Good morning. Today's word count is 832, or ~3 minutes.
1 big thing: Health care dominates ad spending
More than half of all issue advertising this year has been on health care, and that spending will only increase as the 2020 campaign gets closer, Axios' Sara Fischer and I report.
Between the lines: Most of the top health care spenders are focused on policy changes being considered on issues like surprise medical bills and drug prices — many of which would cut into the health care industry's profits.
Where it stands: The biggest spender by far is a dark-money group called Doctor Patient Unity.
- It has shelled out more than $26 million on ads opposing Congress' plan to address surprise medical bills. Doctors and hospitals staunchly oppose the leading proposal because it would cost them money.
- AARP and the Partnership for Safe Medicines, an industry group, are on opposite sides of the intense battle over drug prices, which will heat up further this fall.
Health care was a winning issue for Democrats in 2018, but they're not spending much on health care messaging right now.
- One of the top 5 health spenders is One Nation, which is running anti-Medicare for All ads.
- There aren't any pro-Medicare for All groups in the top 5, nor are there any groups running ads explicitly on the benefits of the ACA.
Yes, but: Democrats will surely spend more time and money on health care deeper into the 2020 cycle.
- Health care was still a huge issue in yesterday's special election for North Carolina's 9th district — likely a sign of things to come.
- "Fast forward to fall of 2020, and you will once again see ... campaigns litigated on pre-existing conditions, health care costs and drug costs, because Republicans have only made the problem worse for themselves since 2018," Democratic strategist Jesse Ferguson said.
2. Why the uninsured rate is rising
The uninsured rate increased last year. One likely reason: people became too well-off to qualify for Medicaid, but were left with no other options.
Driving the news: Roughly 27.5 million people, or 8.5% of the U.S. population, had no health insurance at some point in 2018, according to figures released from the U.S. Census Bureau yesterday.
- That's up from 7.9% in 2017 — the first time the uninsured rate has gone up since the Affordable Care Act took effect, my colleague Bob Herman reports.
- The number of people with Medicaid coverage fell 0.7 percentage points, the largest of any coverage source.
- Alabama, Idaho, Tennessee and Texas, none of which has expanded Medicaid under the ACA, all saw increases in their uninsured populations.
What they're saying: "There are fewer people in poverty and more people working, but the jobs low-income people are getting often don't come with health benefits. So, job-based health insurance isn't growing, even in an economy with low unemployment," the Kaiser Family Foundation's Larry Levitt tweeted.
- Formerly Medicaid-eligible people may also struggle to afford premiums on the individual market.

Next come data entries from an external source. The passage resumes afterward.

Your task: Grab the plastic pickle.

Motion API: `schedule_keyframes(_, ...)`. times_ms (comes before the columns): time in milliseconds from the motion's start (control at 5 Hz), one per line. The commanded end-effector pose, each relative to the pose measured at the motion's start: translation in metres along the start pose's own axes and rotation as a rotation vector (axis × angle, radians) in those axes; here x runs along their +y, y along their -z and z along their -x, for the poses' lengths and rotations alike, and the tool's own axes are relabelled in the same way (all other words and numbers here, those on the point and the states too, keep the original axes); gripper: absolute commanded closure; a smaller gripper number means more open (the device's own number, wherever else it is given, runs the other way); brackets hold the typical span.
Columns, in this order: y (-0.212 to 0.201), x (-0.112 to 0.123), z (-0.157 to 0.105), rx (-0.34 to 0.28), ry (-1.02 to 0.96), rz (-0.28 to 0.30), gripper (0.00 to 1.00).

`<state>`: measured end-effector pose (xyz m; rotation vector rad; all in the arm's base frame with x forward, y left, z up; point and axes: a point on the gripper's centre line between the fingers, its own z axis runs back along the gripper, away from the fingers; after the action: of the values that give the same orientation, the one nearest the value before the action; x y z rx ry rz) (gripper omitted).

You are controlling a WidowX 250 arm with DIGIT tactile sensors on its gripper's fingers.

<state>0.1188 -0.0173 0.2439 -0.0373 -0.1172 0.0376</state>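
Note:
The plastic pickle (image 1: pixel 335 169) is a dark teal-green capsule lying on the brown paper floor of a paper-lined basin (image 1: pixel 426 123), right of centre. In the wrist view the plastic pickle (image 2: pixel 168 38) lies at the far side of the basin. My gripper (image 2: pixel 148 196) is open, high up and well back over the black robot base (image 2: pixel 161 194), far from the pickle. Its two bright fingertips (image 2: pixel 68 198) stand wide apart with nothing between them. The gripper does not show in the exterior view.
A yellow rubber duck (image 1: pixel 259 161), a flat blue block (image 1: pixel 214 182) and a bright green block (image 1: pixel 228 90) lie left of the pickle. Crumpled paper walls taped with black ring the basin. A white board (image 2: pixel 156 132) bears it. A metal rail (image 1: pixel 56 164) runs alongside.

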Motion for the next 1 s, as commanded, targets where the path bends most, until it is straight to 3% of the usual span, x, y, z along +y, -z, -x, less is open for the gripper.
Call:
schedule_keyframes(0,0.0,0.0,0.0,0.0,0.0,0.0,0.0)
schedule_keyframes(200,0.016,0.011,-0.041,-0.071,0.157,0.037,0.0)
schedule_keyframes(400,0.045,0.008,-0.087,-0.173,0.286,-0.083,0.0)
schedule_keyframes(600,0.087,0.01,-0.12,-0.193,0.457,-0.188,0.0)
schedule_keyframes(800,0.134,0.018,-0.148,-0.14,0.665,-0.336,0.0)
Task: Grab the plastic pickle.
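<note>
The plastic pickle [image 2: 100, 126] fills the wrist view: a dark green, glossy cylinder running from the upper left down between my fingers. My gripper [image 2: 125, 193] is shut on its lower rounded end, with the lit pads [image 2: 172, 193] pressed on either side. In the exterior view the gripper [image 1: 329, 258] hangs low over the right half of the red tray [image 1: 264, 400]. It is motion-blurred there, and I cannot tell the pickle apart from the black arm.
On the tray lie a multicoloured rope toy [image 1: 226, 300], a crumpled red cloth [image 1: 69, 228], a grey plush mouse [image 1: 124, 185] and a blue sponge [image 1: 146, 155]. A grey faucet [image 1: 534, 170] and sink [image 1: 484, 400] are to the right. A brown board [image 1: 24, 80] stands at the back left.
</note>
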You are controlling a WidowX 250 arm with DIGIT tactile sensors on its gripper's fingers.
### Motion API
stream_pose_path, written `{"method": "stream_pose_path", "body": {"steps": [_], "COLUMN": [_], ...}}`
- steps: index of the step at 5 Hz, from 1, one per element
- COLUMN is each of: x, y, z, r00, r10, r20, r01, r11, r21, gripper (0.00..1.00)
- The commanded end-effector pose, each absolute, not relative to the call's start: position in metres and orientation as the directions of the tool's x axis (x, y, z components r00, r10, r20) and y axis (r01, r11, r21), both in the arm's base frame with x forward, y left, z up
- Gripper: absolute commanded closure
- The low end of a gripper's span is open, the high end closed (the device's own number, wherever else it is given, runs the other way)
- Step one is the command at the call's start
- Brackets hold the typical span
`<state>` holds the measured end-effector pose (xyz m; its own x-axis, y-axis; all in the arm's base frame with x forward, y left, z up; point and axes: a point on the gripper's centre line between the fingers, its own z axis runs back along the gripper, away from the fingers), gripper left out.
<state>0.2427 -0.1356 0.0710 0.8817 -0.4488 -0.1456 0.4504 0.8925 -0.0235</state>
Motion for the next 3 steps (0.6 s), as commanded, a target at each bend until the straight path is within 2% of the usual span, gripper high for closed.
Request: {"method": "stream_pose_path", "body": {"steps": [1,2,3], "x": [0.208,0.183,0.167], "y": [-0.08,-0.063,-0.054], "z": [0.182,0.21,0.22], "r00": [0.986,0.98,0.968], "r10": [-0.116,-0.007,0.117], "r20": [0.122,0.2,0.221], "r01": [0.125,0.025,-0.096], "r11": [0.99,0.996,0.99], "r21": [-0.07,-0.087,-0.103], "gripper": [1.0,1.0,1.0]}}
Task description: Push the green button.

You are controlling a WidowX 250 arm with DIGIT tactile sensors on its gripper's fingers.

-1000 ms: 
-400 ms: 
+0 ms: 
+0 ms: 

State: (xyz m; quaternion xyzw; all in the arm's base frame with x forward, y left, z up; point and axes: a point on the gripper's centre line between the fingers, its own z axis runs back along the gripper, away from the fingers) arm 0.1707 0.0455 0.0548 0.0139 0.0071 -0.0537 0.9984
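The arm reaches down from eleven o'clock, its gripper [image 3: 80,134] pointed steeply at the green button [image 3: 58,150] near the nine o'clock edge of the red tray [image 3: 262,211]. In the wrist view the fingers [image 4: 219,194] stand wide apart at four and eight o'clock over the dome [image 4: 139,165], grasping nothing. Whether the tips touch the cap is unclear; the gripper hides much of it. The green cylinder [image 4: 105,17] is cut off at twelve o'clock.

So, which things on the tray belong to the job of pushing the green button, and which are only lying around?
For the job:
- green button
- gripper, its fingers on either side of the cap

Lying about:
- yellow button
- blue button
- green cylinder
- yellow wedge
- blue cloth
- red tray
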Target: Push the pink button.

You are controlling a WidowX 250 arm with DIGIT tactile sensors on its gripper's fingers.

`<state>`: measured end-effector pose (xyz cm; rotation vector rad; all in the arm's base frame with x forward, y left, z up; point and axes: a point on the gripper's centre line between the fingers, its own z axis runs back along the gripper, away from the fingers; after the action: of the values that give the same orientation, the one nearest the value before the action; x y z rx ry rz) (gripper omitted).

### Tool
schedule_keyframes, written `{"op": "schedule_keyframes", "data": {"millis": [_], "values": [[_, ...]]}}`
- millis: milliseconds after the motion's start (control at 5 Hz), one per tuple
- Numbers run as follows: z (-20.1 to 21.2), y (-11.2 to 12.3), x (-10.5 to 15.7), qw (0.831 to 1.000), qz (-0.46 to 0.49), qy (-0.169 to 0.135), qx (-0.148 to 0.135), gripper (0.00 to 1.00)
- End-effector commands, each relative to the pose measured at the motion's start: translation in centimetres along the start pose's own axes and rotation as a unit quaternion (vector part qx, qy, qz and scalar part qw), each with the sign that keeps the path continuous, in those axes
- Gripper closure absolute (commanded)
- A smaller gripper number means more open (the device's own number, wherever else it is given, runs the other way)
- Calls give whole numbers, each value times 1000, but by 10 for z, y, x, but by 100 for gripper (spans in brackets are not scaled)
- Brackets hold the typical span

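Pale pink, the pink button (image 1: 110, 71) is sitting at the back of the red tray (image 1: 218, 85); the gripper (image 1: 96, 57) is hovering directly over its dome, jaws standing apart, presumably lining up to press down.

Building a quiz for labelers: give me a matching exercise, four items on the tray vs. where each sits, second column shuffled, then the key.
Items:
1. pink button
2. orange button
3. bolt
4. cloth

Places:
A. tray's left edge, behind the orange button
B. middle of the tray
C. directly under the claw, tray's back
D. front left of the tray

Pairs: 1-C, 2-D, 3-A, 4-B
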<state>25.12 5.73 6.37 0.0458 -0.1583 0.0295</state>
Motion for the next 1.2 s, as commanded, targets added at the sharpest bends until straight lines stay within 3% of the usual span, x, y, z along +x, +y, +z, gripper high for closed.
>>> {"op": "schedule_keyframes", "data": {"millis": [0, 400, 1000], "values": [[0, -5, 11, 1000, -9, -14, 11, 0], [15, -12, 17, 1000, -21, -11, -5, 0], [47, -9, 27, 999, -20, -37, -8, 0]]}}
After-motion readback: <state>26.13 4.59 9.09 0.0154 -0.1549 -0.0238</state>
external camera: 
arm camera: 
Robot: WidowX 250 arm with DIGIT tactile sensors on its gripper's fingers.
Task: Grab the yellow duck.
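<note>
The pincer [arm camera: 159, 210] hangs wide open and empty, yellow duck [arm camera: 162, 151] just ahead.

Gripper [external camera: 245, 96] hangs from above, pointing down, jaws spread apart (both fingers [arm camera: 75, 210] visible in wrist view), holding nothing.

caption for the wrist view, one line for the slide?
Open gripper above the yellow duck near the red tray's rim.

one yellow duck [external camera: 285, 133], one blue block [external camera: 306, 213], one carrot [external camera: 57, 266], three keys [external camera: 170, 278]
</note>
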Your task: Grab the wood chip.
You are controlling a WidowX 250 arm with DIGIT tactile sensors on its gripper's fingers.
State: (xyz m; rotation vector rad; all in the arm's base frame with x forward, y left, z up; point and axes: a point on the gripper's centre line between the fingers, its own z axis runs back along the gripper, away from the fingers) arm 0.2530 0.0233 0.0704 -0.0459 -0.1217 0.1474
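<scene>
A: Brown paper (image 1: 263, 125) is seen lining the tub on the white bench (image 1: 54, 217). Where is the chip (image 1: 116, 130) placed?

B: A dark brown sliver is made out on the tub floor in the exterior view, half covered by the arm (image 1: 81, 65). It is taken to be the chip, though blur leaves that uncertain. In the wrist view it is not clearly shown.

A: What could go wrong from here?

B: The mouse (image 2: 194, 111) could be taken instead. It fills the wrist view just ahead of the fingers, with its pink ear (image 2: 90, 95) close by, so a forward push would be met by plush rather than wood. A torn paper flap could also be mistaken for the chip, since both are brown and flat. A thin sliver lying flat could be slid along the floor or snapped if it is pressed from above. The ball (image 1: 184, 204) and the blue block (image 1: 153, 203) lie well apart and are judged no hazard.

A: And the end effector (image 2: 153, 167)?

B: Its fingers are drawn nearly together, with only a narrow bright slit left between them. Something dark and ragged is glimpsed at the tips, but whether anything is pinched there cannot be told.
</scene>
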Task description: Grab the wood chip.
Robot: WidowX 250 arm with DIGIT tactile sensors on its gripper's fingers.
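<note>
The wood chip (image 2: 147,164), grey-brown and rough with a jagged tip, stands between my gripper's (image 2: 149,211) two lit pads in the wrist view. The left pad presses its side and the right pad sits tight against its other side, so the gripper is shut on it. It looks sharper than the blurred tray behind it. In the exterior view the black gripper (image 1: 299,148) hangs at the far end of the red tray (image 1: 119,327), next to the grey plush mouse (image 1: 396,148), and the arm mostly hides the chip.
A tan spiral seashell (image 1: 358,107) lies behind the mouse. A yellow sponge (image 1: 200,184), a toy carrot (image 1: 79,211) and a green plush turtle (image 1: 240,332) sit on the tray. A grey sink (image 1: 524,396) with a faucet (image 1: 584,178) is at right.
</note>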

- "Sometimes higher incomes can lead to patients being less able to afford their health care when they exceed program income limits," Avalere consultant Chris Sloan said.
3. Health insurers' record-high refunds
People were vastly overcharged for health insurance over the past 3 years, which will result in insurers rebating $1.3 billion back to patients and employers this year, according to experts at the Kaiser Family Foundation.
Winners: People who bought Affordable Care Act coverage will benefit the most, with 58% of the refunded dollars going toward people in that market.
- This was expected, as insurers significantly hiked premiums in 2018 and are now keeping premiums steady heading into 2020, Bob writes.
- 238,000 small and large employers will be getting the remaining rebate dollars.
The bottom line: The ACA capped how much profit health insurers could keep, before rebating the excess, and this rebated amount is a record.
4. Insurers often shrug off fraud
Fighting fraud "is not a top priority" for major insurers, ProPublica reports, because they can just pass along the cost of wasteful spending to enrollees and employers.
Case in point: In California's 14 largest counties, which cover 80% of the state's population, prosecutors filed charges in only 22 fraud cases referred by a commercial insurer in 2017 and 2018 combined.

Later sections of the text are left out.